This article describes how to use Extensible Authentication Protocol (EAP) to create more secure Virtual Private Network (VPN) configurations.
EAP can be used to provide an added layer of security to VPN technologies such as Point-to-Point Tunneling Protocol (PPTP) and Layer 2 Tunneling Protocol (L2TP). EAP enables this functionality through Certificate Authority (CA) and SmartCard technologies, which provide mutual authentication of the client and the server.
To use EAP with a VPN, the server must be configured to accept EAP authentication as a valid authentication method and it must have a user certificate (X.509). The client must be configured to use EAP, and either have a SmartCard (with a SmartCard Certificate installed) or a user certificate.
The client computer may be either configured to use a SmartCard reader and SmartCard (that has a valid certificate installed), or you can install a user certificate on the client. To find the client user certificate, start the Certificates - Current User snap-in in Microsoft Management Console (MMC), click Personal
, and then click Certificates
. To load this snap-in, add the Certificates snap-in, and then click My User Account
: Both the client and server must have a certificate from the same CA or a CA in a trusted hierarchy.
Creating a Phonebook Entry
To enable the client to use EAP, you must first create a phonebook entry. To do this, follow these steps:
- Click Start, point to Settings, and then click Network and Dialup Connections.
- Click Make New Connection.
- Click Connect to a private network through the Internet and click Next.
- Click either Automatically dial this initial connection, or Do not dial the initial connection, and then click Next.
- Type the host name or IP address of the VPN server and click Next.
- Click either For all users, or Only for myself, and then click Next.
- In the Internet Connection Sharing dialog box, click Next.
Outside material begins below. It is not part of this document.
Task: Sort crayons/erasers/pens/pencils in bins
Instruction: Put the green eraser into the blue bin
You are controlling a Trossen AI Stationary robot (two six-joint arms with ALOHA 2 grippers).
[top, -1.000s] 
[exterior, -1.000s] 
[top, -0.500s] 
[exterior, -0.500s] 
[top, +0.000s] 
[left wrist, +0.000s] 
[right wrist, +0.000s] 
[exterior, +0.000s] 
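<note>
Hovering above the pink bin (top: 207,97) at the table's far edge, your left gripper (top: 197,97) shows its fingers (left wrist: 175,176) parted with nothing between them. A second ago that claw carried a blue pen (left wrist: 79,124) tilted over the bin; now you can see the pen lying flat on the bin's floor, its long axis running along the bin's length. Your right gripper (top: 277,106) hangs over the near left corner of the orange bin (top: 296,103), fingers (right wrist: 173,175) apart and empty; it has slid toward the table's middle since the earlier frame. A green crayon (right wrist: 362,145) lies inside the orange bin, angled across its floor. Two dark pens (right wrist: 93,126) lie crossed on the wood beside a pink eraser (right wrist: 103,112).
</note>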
- Name the connection and click Finish.
Configuring the Phonebook Entry to Use EAP
After you have created the phonebook entry, configure this entry to use EAP. To do this, follow these steps:
- Right-click the new phonebook entry, click Properties, and then click the Security tab.
- Click Advanced (custom settings), and then click the Settings button.
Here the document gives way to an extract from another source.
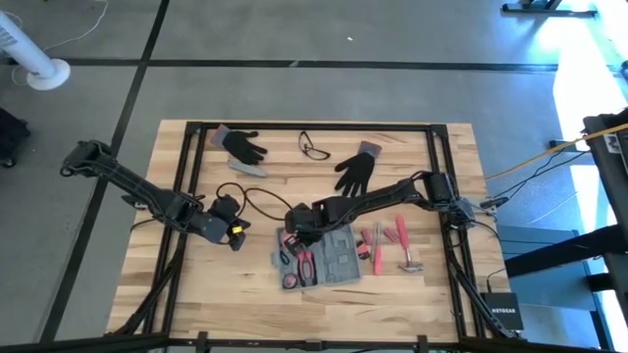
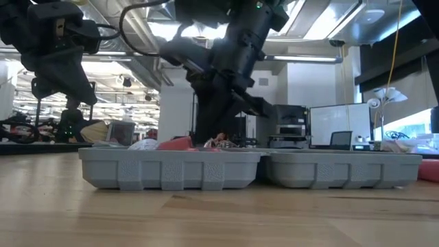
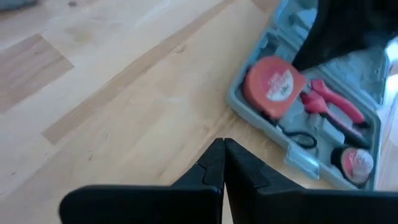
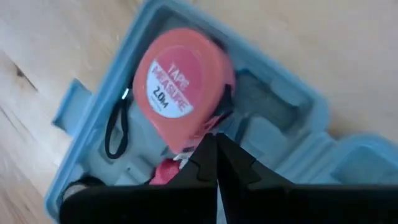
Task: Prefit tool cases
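Tool case: one flat blue-grey plastic case [image 1: 329, 257], lying open on the wooden table [image 1: 196, 284], at 6 o'clock from the table's middle.
Case contents: one round orange tape measure [image 4: 180, 87], one pair of red-handled pliers [image 3: 336, 106], one small round red-and-white item [image 3: 356, 160].
Right gripper [image 1: 294, 224]: jaws clenched, empty, directly over the case's 10 o'clock corner, tips just above the tape measure.
Left gripper [image 1: 235, 233]: jaws pressed together, empty, above bare wood at 9 o'clock from the case.
Loose tools: a few red-handled tools [image 1: 388, 243] at 3 o'clock from the case.
Gloves: two black gloves [image 1: 240, 145], [image 1: 355, 169], toward 12 o'clock.
Glasses: one pair [image 1: 314, 147], between the gloves.
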Controlling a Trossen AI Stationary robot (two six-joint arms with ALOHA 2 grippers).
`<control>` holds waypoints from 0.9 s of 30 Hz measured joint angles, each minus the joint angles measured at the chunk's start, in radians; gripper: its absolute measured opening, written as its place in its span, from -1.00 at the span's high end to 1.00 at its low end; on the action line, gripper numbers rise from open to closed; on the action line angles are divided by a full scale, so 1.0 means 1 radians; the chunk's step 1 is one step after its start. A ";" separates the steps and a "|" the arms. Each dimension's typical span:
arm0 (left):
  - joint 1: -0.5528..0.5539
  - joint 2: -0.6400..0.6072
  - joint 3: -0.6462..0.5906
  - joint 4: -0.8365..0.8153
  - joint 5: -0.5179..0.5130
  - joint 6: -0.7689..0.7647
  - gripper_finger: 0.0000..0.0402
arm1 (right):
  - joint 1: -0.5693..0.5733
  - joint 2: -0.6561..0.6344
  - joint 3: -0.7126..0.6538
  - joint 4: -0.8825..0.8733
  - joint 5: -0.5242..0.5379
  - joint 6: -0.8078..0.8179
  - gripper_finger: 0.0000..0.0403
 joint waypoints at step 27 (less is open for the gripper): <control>-0.030 0.460 -0.148 0.703 0.121 -0.206 1.00 | -0.014 0.015 0.000 0.066 -0.069 0.025 1.00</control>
- Click Smart Card or other Certificate (encryption enabled).
- Click Properties, and then click either Use my smart card or Use a certificate on this computer
- Ensure that the Validate Server certificate option is enabled.
- If necessary, click to select the Connect only if server name ends with: check box.
- In the Trusted root certificate authority box, click the CA that issued the certificate for use with a SmartCard or the user certificate that is installed.
- If necessary, click to select the Use a different user name for the connection check box.
The user must be logged on to the computer to use EAP with a user certificate.
You cannot use EAP when you select the Log on using Dialup Networking
option. If it is necessary to log on by using the Log on using Dialup Networking
option, you must use SmartCard technologies.
The server must have a computer certificate installed. To verify the server computer certificate, start the Certificates - Local Computer
snap-in, click Personal
, and then click Certificates
. Both the client and server must have a certificate from the same CA or from a CA in a trusted hierarchy.
Configuring Routing and Remote Access to accept EAP authentication
To configure the Routing and Remote Access service to accept EAP authentication, follow these steps:
- Start the Routing and Remote Access snap-in.
- Right-click the server name, click Properties, and then click the Security tab.
- Click Authentication Methods.
- Click to select the Extensible authentication protocol (EAP) check box, and then click OK.
- Click OK.
Enabling EAP in Remote Access Policies
To enable EAP with remote access policies, follow these steps:NOTE
: The Remote Access Policies component is included in the Routing And Remote Access snap-in by default. However, if Internet Authentication Service (IAS) (also known as RADIUS) is installed, the Remote Access Policies component is included with the IAS snap-in instead.
- Click Remote Access Policies.
- In the right pane, double-click Allow access if dial-in permission is enabled.
- Click Edit Profile, and then click the Authentication tab.
- Click to select the Extensible Authentication Protocol check box.
- Click Smart Card or other Certificate, and then click Configure.
- The Smart Card or other Certificate Properties option should now be displayed. This option enables users to enter the certificate that is used for EAP in the Certificate issued to box.